À fleur de peau

Je ne suis pas massothérapeute ni même titulaire d’un diplôme universitaire dans le domaine de la santé. Je ne prétends pas non plus posséder les connaissances nécessaires pour pratiquer le toucher thérapeutique, sinon qu’au moment opportun, je me situe dans le cœur.

Simple bénévole depuis 10 ans au centre de soins palliatifs La maison Mathieu-Froment-Savoie, j’ai fréquemment utilisé le toucher pour réconforter un résident ou un membre de sa famille qui me faisait des confidences. Le plus souvent, je garde le silence. Une main sur le bras ou sur l’épaule établit le contact et signifie que je suis là et que j’écoute. C’est aussi l’occasion de vivre le moment présent et de centrer son énergie en communion avec l’Autre. Dans ces moments où la vie ne tient plus qu’à un fil, où la douleur de ne plus voir l’être cher est imminente, la chaleur humaine est réconfortante de part et d’autre.

Pourquoi suis-je devenue bénévole dans le domaine des soins palliatifs?

J’ai eu le privilège d’accompagner mon jeune frère de 42 ans, homme d’affaires prospère atteint d’un cancer, plus précisément d’un lymphome non hodgkinien. Lorsqu’il m’a fait part de la mauvaise nouvelle au téléphone – je m’en souviendrai toujours – , j’ai été touchée droit au cœur. L’horloge s’est soudainement arrêtée; il avait amplement de temps libre.

Malgré son état de santé chancelant, nous avons vécu ensemble plus de trois belles années, au cours desquelles les confidences coulaient à flots et le toucher, autrefois à peine perceptible, trouvait instinctivement sa place. Dans les moments où l’oncologue posait un nouveau diagnostic, on aurait pu entendre voler une mouche; nos regards se croisaient, nos mains se rejoignaient comme si nous voulions nous accrocher à une bouée de sauvetage.

Après l’autogreffe de moelle osseuse et de multiples traitements expérimentaux au service de la science, pendant les six derniers mois de sa vie, j’ai senti l’odeur de la mort, même si, par son discours, il lui tournait le dos. J’aurais voulu lui faire part de mon chagrin, mais j’étais là, silencieuse à ses côtés, la main sur son bras, tentant peut-être de retarder son départ, ne serait-ce que de quelques mois. J’avais encore des choses à lui dire. La gorge nouée par la peine, je me suis moulée à son rythme. Cet homme-là, c’était mon frère, et il voulait vivre! Il caressait encore des projets en ébénisterie.

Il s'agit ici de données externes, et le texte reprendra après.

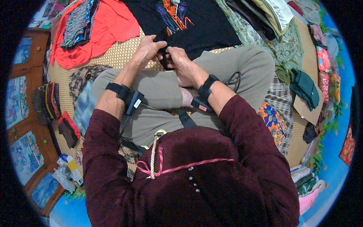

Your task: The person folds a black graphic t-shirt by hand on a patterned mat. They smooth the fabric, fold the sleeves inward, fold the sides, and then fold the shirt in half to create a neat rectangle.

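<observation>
A black garment (pixel 207 22) with orange, purple and white strands (pixel 175 14) on it lies spread on the woven mat before my crossed legs. Its near edge reaches down between my hands. My left hand (pixel 150 49) is at that edge, thumb and forefinger pointing to the right; whether cloth is pinched in its fingers is hidden. Close beside it, my right hand (pixel 177 58) has curled fingers over the black cloth, and their hold is not clear either. Both wrists wear black straps with small devices.
A red cloth (pixel 113 28) with a folded knit (pixel 76 25) lies at upper left. Green patterned cloth (pixel 286 54) and folded garments are at upper right. A dark green folded item (pixel 305 89) rests on cardboard (pixel 302 109) at right. A wooden cabinet (pixel 37 73) stands left.
</observation>
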`<state>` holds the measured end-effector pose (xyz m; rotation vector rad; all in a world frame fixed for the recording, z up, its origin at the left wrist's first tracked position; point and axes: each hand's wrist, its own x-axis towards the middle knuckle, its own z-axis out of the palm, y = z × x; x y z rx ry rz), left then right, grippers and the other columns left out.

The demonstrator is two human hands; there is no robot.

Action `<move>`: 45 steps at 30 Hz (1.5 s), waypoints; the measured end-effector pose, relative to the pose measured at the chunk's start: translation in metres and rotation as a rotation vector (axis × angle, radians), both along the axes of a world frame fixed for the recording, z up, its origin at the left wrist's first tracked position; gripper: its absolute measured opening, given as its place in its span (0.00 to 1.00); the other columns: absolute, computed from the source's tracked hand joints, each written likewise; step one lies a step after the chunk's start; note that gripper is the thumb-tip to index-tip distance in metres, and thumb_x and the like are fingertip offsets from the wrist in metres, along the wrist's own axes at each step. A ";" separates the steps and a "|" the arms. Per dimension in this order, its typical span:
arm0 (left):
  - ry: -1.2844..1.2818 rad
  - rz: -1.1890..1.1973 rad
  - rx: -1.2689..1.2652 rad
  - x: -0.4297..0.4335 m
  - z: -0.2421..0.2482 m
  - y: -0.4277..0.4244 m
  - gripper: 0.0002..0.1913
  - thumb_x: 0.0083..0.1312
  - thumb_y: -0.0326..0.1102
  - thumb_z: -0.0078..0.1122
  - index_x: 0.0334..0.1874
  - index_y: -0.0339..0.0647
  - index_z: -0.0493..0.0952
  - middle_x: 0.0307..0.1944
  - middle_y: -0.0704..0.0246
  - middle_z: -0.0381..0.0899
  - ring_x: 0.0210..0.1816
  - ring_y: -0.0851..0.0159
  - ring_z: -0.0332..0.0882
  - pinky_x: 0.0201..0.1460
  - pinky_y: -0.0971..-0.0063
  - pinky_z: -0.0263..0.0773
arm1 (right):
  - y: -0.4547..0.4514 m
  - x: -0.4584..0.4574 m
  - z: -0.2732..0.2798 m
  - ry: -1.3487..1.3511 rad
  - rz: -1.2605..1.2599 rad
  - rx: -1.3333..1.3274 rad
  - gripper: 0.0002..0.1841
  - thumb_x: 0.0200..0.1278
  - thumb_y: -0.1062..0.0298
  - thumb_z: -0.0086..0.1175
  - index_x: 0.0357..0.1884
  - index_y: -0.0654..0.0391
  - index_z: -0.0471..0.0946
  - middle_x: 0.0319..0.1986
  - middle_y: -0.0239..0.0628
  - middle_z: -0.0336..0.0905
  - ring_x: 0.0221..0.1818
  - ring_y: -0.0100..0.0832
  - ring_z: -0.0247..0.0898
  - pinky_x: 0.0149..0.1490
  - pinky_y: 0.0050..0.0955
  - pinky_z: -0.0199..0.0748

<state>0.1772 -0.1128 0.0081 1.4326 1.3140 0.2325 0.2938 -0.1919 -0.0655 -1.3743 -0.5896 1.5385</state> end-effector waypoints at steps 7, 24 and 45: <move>0.004 -0.017 0.040 0.002 -0.004 0.000 0.43 0.63 0.34 0.66 0.75 0.16 0.57 0.25 0.63 0.81 0.18 0.69 0.76 0.19 0.74 0.68 | 0.007 0.023 0.000 -0.841 0.254 -0.129 0.12 0.64 0.68 0.53 0.43 0.56 0.87 0.40 0.46 0.88 0.46 0.46 0.85 0.51 0.45 0.81; 0.074 0.048 -0.002 -0.006 -0.002 0.000 0.41 0.62 0.33 0.63 0.76 0.22 0.60 0.21 0.65 0.77 0.19 0.69 0.74 0.19 0.73 0.67 | 0.017 0.109 0.015 -1.574 0.952 0.494 0.13 0.60 0.72 0.60 0.47 0.52 0.84 0.47 0.44 0.82 0.53 0.48 0.80 0.54 0.45 0.81; -0.016 0.035 -0.030 0.000 0.000 -0.004 0.42 0.64 0.35 0.66 0.76 0.19 0.57 0.26 0.66 0.77 0.19 0.71 0.73 0.19 0.74 0.67 | 0.011 0.108 0.025 -1.653 1.065 0.544 0.14 0.55 0.71 0.60 0.45 0.59 0.84 0.45 0.44 0.80 0.51 0.46 0.78 0.52 0.43 0.81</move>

Faisant la navette entre Montréal et Gatineau de façon sporadique, de retour à mon domicile, mon amoureux m’attendait sur le seuil de la porte. Il me ramassait, comme on dit « à la petite cuillère ». Il m’écoutait et me serrait dans ses bras, et là, les larmes pouvaient enfin couler à flots.

Cinq ans plus tard, j’ai entendu une annonce à la radio. On recrutait des bénévoles à La maison Mathieu-Froment-Savoie. J’ai répondu d’emblée à l’appel, un peu fébrile à l’idée de croiser, au bout d’un couloir, un beau barbu à l’allure de mon frère. J’ai été emballée par la formation chevronnée offerte aux préposés aux soins bénévoles, si bien que je l’ai suivie trois années d’affilée. J’ai également pu faire la boucle sur mon deuil et saisir la place importante que j’ai occupée auprès d’un être cher en fin de vie. Ces personnes ont besoin de nous.

La maison Mathieu-Froment-Savoie a un grand besoin de bénévoles, non seulement au chevet des malades, mais dans tous les domaines.